The introduction further clarifies the author's definition of the type of innovation that gets disincentivized. "Basic research", i.e. innovations in our understanding of our world, are readily funded by the redistributed tax revenue. "Applied innovation", that which applies the outputs of basic research, includes the creation of Amazon.com or the latest improvements to Google search. This applied innovation is what gets disincentivized.
I personally agree with you that this is a shaky, unsubstantiated foundation for an argument about optimal tax policy.
People with drive don't do it to just be one of millions to reach a given milestone. People with real drive don't enjoy doing something that many before them have done.
Guys like Jeff clearly set out to be the best. Breaking the score bord could very well prevent something like Amazon, and we might have ended up knowing Jeff as the guy who has the largest POG collection.
There's a story about a society of peacocks who grew their tails so big and beautiful it started interfering with survival. They'd get it stuck in branches, be too slow to run from predators, etc. No one peacock was willing defect and shorten his tail because he'd lose out on the mating game. If they could all just get together and agree to shorten their tails by 25%, they could keep the relative pecking order and also be agile enough to survive.

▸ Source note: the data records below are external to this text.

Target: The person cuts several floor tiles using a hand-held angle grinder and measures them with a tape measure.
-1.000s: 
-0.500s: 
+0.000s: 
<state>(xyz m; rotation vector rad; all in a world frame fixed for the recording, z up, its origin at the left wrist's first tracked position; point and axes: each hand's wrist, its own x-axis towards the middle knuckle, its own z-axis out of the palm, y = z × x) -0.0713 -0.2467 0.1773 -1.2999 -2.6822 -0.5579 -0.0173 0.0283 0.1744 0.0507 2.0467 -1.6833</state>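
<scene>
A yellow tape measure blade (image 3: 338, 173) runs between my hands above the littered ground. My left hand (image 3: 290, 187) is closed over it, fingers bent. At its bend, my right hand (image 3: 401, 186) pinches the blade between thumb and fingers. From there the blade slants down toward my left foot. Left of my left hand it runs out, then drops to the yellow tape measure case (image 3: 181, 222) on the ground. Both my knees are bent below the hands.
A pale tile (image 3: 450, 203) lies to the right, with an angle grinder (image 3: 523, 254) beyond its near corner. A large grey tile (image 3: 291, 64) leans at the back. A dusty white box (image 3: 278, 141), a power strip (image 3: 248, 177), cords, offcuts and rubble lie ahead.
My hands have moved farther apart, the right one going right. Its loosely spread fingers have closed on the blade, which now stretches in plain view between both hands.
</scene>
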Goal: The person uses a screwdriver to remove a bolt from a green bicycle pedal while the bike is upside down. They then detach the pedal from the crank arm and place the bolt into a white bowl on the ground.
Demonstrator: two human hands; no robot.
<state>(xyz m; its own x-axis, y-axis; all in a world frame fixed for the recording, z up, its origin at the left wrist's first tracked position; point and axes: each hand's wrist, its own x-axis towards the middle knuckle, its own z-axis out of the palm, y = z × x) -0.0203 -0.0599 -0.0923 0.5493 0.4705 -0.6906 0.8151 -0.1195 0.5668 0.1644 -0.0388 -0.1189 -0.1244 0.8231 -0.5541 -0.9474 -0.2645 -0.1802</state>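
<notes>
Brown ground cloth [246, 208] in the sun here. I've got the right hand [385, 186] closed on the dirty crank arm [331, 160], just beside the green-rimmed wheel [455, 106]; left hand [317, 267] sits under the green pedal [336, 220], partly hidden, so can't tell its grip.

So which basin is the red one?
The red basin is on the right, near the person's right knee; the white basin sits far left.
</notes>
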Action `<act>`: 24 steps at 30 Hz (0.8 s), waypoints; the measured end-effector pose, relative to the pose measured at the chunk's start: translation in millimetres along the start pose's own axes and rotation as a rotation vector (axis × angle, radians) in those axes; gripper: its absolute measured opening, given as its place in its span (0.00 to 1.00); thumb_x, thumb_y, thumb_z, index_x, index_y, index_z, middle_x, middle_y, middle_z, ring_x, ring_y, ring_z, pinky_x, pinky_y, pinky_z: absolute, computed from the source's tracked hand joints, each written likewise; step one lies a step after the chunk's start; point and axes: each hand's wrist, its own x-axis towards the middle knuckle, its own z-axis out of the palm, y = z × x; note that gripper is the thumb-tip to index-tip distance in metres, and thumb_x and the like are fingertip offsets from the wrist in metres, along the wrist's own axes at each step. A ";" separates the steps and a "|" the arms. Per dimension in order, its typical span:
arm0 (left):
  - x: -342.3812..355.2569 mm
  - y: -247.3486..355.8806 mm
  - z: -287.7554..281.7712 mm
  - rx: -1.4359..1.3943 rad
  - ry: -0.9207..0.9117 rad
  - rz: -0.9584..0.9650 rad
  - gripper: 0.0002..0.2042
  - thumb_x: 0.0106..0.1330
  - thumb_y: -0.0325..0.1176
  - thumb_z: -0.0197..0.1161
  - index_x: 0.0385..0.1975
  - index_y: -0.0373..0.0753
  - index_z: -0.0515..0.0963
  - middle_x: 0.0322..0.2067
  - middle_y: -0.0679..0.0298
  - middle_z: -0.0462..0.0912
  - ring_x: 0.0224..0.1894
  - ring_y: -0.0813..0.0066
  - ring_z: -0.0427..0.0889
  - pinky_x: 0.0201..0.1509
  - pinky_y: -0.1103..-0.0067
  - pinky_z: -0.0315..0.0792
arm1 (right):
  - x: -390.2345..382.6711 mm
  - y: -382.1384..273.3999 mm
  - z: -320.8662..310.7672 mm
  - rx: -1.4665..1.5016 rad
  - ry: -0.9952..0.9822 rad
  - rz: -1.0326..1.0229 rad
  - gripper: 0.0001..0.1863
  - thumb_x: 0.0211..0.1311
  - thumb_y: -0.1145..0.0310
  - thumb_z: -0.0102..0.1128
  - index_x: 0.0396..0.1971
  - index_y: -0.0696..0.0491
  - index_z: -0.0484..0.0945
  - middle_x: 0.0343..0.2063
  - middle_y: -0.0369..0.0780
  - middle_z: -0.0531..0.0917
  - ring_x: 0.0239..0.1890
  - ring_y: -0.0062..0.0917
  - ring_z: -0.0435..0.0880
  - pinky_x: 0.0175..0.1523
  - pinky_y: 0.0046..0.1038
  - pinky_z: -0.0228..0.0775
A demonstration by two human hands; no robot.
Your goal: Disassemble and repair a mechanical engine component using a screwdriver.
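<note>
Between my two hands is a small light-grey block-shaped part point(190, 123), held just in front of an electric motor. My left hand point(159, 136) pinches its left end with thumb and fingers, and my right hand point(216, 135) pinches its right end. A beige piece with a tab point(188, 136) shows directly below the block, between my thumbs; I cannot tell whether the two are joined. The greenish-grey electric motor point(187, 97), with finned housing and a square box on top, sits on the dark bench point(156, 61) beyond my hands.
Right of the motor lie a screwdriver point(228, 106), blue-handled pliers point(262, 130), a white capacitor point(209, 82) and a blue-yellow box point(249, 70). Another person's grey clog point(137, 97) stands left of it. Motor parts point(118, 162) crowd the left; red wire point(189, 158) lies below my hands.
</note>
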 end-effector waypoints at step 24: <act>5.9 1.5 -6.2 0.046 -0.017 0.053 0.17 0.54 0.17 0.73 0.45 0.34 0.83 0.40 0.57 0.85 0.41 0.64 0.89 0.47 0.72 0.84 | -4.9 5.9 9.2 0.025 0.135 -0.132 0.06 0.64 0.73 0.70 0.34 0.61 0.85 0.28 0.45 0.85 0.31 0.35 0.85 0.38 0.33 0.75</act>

While money is certainly an incentive to innovate, it's also not the only incentive (and probably far down the list if you're already rich), and creative, driven people will do what they do whether or not a chunk of their "earnings" gets given/taken back to the society that enables them to do it.
If anything, a lot of the megacorps just seem to kill smaller business while at the same time being better at not paying taxes.
>Hall and Woodward (2010) provide a different perspective. Using an extensive data set on venture capital funding from 1987 until 2008, they show that the returns to entrepreneurs are extremely skewed: nearly 3/4ths of entrepreneurs receive nothing at
exit, while a few receive more than a billion dollars. An entrepreneur with a coefficient
of relative risk aversion of two values this lottery with a certainty equivalent of only
slightly more than zero. An implication is that the tax rate that applies to the successful
outcome can have a substantial influence on entrepreneurial
I find it hard to see how taxation does not disincentivize applied innovation in the margin.
Also even if people work for a chance to be in "top" the probability of actually getting there might be irrelevant. People horribly overestimate probability of positive outcomes. Basiaclly 1 in a million and 1 in a billion is a the same for people. What's more they don't translate both to "impossible" but to "it's gonna be tough but I got a shot"
The whole reason the priesthood (and to an extent nobles too) was the core of education way back in medieval times was because they didn't have to worry about surviving. On the other hand, peasants could barely innovate at all because they spent most if not all of their time in labor.